Required work: Using the entries below, copy out all lines where "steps" is found.

Entries shown:

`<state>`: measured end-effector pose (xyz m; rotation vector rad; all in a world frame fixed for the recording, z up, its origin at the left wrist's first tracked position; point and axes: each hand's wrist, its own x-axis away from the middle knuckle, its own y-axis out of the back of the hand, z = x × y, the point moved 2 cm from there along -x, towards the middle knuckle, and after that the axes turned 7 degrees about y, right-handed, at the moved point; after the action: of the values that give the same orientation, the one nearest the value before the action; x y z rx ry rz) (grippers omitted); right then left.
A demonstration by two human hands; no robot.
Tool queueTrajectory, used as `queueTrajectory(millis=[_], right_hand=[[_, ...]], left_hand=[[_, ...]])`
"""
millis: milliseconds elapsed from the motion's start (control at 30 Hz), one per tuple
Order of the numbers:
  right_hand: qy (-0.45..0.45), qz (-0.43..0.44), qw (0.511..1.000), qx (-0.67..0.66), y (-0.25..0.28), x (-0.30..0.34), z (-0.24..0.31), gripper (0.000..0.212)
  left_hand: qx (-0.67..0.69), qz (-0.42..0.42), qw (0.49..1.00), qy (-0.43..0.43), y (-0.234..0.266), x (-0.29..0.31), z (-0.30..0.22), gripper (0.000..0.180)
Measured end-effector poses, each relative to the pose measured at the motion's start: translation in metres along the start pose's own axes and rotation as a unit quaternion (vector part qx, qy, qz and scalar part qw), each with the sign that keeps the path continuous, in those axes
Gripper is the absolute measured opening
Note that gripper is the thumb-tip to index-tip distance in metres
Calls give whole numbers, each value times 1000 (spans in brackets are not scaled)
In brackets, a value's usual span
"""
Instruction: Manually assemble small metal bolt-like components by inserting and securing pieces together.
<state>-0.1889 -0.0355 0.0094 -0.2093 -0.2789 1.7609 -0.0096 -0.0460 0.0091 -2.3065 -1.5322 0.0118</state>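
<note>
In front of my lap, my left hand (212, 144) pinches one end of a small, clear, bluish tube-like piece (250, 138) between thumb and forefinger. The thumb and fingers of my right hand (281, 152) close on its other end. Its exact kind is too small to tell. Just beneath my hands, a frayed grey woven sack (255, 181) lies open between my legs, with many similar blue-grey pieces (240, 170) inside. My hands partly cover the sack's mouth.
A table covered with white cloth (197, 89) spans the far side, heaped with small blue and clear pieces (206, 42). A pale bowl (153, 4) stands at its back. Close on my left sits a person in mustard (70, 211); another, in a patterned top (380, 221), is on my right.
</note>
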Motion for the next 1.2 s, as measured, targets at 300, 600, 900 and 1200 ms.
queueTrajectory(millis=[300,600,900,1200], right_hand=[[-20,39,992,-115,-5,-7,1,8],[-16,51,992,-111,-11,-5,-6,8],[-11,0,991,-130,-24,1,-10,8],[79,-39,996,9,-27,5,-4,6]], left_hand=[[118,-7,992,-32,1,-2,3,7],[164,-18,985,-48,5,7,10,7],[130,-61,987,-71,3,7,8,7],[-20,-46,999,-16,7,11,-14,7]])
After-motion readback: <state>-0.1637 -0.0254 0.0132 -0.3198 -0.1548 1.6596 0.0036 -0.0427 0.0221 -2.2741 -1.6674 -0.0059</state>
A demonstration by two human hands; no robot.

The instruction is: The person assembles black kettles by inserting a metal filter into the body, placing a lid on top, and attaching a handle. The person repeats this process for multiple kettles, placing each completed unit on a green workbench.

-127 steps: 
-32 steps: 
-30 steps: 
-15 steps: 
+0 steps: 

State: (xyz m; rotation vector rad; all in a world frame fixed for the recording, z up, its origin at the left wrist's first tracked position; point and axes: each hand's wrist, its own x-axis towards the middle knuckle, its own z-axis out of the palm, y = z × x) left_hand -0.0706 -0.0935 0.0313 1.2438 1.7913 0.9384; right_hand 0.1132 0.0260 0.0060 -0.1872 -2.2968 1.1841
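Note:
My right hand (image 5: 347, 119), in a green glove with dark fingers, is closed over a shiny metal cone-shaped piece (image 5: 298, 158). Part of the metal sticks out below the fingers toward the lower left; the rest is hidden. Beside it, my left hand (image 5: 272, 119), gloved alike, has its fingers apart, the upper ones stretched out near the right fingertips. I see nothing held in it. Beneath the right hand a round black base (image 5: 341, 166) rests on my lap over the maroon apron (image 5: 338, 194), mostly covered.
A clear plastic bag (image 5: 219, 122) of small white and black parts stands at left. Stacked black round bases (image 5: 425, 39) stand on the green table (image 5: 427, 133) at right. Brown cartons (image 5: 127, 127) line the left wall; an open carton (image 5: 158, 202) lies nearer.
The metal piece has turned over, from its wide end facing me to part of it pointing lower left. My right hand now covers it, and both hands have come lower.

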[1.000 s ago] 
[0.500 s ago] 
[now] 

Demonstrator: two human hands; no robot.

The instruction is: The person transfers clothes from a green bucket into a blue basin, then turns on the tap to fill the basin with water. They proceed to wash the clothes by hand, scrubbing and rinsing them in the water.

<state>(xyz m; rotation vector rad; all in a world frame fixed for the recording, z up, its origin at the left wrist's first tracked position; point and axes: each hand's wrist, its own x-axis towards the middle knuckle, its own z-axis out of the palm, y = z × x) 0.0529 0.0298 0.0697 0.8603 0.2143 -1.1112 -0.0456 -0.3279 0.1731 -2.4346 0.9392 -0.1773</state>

Task solution:
-127 steps: 
-32 steps: 
-30 steps: 
-15 steps: 
+0 steps: 

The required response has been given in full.